= Record extracts =
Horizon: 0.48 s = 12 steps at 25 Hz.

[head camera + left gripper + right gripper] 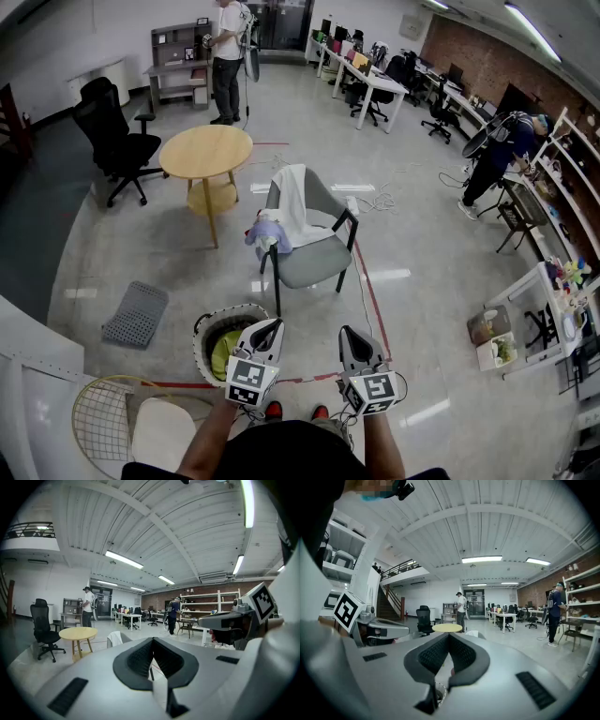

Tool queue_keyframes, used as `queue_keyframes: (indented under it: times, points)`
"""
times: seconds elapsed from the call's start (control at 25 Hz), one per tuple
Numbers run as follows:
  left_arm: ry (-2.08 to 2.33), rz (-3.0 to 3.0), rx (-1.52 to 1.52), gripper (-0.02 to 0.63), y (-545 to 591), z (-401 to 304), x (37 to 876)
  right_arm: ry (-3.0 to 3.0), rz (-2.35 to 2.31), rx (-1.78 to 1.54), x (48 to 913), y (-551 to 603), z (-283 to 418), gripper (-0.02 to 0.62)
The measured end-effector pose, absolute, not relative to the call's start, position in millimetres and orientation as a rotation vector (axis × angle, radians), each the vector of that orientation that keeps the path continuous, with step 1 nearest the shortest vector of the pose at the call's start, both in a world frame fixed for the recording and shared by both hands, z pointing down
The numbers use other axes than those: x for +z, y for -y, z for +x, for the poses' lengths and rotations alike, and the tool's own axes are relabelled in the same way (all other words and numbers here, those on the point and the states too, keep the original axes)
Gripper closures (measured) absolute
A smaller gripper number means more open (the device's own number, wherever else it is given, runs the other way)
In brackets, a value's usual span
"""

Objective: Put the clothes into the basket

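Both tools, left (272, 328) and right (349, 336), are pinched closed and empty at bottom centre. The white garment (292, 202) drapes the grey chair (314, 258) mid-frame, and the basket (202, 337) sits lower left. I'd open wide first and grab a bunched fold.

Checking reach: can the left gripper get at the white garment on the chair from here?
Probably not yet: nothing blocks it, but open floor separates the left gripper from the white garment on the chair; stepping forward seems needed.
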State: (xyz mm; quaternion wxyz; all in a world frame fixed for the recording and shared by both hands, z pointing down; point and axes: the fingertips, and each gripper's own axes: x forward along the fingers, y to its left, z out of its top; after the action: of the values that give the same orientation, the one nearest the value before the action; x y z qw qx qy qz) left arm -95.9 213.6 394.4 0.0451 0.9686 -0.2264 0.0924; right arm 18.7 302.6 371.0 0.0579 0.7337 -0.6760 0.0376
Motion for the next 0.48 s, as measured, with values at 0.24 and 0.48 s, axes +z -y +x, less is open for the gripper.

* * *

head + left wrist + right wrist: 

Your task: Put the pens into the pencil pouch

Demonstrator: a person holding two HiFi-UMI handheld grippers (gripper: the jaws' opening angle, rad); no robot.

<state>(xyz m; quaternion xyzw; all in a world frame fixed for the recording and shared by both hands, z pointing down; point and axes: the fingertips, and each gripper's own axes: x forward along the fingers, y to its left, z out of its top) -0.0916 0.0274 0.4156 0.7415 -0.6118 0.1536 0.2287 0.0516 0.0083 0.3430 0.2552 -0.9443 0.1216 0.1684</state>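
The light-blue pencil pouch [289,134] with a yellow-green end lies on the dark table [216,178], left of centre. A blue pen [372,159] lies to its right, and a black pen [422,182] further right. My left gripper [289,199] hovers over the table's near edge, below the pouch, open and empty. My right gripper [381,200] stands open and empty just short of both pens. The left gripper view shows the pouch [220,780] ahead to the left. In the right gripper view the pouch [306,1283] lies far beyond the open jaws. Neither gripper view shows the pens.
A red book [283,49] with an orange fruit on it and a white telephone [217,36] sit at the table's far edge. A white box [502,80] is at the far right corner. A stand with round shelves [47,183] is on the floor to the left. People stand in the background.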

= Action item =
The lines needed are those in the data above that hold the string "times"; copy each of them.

= Answer =
Tool queue_keyframes, used as `queue_keyframes: (indented under it: times, points)`
times: seconds elapsed from the call's start (control at 25 Hz), one per tuple

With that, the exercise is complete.